The Acala Network’s USD stablecoin depegged by over 99% over the weekend and forced the Acala team to pause a hacker’s wallet, raising concerns about its claim of being decentralized.

On Aug. 14, a hacker took advantage of a bug on the iBTC/aUSD liquidity pool which resulted in 1.2 billion aUSD being minted without collateral. This event crashed the USD-pegged stablecoin to a cent, and in response, the Acala team froze the erroneously minted tokens by placing the network in maintenance mode.

The move also halted other features such as swaps, xcm (cross-chain communications on Polkadot), and the oracle pallet price feeds until “further notice”

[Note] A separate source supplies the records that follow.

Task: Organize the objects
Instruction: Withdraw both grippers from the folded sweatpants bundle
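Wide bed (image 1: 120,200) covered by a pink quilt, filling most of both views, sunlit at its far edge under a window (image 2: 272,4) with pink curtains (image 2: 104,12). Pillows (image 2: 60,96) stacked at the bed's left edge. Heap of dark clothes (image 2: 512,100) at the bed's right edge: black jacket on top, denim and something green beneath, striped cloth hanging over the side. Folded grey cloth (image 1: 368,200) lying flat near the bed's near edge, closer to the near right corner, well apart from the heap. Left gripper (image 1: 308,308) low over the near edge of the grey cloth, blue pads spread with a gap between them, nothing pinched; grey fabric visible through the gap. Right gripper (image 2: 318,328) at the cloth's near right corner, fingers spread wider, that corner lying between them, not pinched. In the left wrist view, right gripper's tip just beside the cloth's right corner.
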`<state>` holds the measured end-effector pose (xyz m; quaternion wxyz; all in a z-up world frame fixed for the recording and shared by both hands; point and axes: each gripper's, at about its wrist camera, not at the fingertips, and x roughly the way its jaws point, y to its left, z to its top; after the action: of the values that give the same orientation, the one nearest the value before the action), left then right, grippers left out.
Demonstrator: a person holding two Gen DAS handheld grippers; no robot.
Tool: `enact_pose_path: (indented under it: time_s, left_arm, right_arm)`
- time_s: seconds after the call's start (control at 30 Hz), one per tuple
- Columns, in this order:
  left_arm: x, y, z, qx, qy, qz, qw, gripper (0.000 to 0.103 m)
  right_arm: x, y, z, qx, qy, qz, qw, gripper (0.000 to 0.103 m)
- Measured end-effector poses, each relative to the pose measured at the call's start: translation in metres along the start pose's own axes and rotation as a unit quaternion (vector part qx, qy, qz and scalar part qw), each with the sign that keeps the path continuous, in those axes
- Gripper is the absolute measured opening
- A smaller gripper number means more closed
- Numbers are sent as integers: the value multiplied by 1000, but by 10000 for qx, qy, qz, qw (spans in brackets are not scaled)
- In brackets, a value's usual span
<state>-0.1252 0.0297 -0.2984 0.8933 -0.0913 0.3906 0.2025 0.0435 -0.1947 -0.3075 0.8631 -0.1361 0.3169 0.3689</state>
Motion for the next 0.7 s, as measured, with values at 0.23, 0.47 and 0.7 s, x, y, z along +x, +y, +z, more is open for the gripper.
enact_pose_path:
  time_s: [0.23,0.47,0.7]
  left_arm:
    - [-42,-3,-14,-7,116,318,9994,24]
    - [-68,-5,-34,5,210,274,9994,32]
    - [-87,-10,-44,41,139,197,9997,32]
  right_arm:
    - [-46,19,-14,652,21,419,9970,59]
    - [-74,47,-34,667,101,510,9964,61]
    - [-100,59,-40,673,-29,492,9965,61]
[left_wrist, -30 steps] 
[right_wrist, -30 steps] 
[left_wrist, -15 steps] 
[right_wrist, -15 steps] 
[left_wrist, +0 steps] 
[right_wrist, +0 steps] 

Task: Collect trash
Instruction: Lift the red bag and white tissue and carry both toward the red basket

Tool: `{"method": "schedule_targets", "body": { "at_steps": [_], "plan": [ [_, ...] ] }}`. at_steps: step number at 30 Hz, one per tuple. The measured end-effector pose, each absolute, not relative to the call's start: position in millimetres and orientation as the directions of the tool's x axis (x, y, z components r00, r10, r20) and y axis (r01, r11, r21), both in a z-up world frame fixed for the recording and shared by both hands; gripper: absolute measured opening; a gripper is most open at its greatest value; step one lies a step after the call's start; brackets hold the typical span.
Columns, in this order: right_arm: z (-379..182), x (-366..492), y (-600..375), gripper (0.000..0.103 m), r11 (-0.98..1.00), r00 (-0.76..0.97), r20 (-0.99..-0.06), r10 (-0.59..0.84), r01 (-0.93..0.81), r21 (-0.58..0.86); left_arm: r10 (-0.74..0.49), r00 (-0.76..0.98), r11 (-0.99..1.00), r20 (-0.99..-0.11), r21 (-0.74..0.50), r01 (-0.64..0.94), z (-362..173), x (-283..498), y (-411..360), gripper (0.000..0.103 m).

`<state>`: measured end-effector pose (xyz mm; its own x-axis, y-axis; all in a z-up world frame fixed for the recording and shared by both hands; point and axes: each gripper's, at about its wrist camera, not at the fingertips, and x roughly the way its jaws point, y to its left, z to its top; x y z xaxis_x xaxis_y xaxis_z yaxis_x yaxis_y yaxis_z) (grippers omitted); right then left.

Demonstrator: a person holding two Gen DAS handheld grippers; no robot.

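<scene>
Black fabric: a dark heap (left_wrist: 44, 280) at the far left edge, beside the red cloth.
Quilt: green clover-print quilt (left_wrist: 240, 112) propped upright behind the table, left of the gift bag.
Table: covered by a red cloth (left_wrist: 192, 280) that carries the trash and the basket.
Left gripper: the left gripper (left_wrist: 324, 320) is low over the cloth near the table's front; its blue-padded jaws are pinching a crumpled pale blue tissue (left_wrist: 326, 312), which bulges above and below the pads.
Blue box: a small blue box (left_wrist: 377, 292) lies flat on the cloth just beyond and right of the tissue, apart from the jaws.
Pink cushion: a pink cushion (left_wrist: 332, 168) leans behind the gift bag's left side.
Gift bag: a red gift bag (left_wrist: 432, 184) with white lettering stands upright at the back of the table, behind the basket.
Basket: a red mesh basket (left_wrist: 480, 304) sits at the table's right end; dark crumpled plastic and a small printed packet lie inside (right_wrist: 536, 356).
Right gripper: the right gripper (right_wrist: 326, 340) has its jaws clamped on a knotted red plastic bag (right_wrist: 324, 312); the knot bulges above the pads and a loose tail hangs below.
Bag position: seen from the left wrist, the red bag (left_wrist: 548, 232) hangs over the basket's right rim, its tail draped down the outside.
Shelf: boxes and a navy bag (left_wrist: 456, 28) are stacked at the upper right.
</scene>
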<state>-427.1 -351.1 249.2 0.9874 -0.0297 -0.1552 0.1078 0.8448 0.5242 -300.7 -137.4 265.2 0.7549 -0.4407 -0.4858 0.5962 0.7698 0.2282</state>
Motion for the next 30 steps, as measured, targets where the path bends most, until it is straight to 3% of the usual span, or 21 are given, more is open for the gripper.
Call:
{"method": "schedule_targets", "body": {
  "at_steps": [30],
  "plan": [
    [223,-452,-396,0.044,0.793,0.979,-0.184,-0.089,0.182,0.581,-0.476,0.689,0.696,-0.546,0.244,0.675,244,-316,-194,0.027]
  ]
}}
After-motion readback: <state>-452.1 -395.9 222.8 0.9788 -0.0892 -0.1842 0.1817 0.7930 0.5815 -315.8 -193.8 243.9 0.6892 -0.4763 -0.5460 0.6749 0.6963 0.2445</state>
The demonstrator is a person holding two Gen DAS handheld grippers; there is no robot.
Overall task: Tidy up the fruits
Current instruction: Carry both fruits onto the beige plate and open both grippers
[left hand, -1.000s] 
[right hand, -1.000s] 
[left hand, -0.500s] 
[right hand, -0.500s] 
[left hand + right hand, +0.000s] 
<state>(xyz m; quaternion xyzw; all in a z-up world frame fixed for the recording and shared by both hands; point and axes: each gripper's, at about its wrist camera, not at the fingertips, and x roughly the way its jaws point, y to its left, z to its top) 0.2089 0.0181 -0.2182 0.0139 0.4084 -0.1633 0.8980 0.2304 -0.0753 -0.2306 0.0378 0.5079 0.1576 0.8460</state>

While the move to put the network in maintenance mode and freeze funds in the hacker’s wallet may have been meant to protect users and the network from any further harm, proponents of decentralization have cried foul.

Acala is a cross-chain decentralized finance (DeFi) hub that issues the aUSD stablecoin based on the Polkadot (DOT) blockchain. aUSD is a crypto-backed stablecoin which Acala claims is censorship-resistant. iBTC is a form of wrapped Bitcoin (BTC) which can be used in DeFi protocols.

Community members have noted the irony of Acala’s claims about aUSD’s censorship-resistance since the protocol froze funds so swiftly. Twitter user Gr33nHatt3R.dot pointed out on Aug. 14 that decisions "would have to go to governance to be 'decentralized' finance."

If Acala centrally controls that decision is this really DeFi?

A member of the project’s Discord channel usafmike proposed rolling back the chain to reverse the token mints altogether, but was challenged by skylordafk.dot, another member who said such an action would “set a harmful precedent.”

As of the time of writing, the network was still in maintenance mode to block all token transfers, but the team confirmed that the bug had been fixed. The wallets that received erroneously minted aUSD have been identified, and 99% of them were still on Acala which leaves the possibility that they may be retrieved by the community if it votes to do so.

The Acala exploit is the second major one in a week as Curve Finance (CRV) experienced an attack on its front end on Aug. 9 which directed users to approve a malicious contract. Acala’s problem differs from Curve’s as the latter’s pools were not compromised as users who directly interacted with its smart contracts experienced no issues.

aUSD is the latest stablecoin to lose its peg in the past few months, starting notoriously with Terra USD (UST) in May, which has since been renamed to Terra Classic USD (USTC). Other notable depegs include Tether (USDT) and Dei (DEI).